- [Your goal] Repeat only the stretch of lines below that runs from the line with "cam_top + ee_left" through the line with "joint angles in", unaltered.

───

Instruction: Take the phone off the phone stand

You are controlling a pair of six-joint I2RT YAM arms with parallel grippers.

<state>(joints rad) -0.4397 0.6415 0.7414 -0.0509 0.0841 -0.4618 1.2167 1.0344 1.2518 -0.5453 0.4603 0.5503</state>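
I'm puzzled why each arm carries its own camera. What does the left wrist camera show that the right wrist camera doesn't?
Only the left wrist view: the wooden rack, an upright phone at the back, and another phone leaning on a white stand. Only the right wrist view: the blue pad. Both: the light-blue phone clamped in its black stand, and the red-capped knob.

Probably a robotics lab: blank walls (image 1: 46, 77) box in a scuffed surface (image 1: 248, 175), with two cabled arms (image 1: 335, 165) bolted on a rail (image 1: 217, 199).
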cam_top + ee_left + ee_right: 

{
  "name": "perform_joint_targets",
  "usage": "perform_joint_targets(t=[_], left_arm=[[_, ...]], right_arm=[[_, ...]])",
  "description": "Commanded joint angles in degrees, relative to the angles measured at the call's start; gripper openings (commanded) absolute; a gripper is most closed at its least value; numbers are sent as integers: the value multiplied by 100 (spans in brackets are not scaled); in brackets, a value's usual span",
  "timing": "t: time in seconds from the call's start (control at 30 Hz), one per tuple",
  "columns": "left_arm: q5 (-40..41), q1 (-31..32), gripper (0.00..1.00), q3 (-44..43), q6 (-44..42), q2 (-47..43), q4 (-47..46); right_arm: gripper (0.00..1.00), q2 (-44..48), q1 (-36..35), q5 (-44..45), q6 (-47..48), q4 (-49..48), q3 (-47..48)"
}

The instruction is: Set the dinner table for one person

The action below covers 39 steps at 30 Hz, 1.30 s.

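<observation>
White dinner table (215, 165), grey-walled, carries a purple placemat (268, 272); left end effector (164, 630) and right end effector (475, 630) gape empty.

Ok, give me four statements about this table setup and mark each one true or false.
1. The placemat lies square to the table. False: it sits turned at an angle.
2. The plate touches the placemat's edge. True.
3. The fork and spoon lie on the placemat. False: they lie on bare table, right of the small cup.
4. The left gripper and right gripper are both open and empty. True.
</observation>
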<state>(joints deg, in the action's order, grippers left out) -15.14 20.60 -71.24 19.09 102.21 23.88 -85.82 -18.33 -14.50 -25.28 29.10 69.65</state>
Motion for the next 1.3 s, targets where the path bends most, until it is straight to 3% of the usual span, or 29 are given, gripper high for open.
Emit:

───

- [Exercise result]
cam_top + ee_left + ee_right: 

{
  "name": "perform_joint_targets",
  "usage": "perform_joint_targets(t=[_], left_arm=[[_, ...]], right_arm=[[_, ...]])",
  "description": "Commanded joint angles in degrees, relative to the angles measured at the call's start; gripper openings (commanded) absolute; a gripper is most closed at its least value; numbers are sent as integers: the value multiplied by 100 (spans in brackets are not scaled); in brackets, a value's usual span",

The exercise has no further content.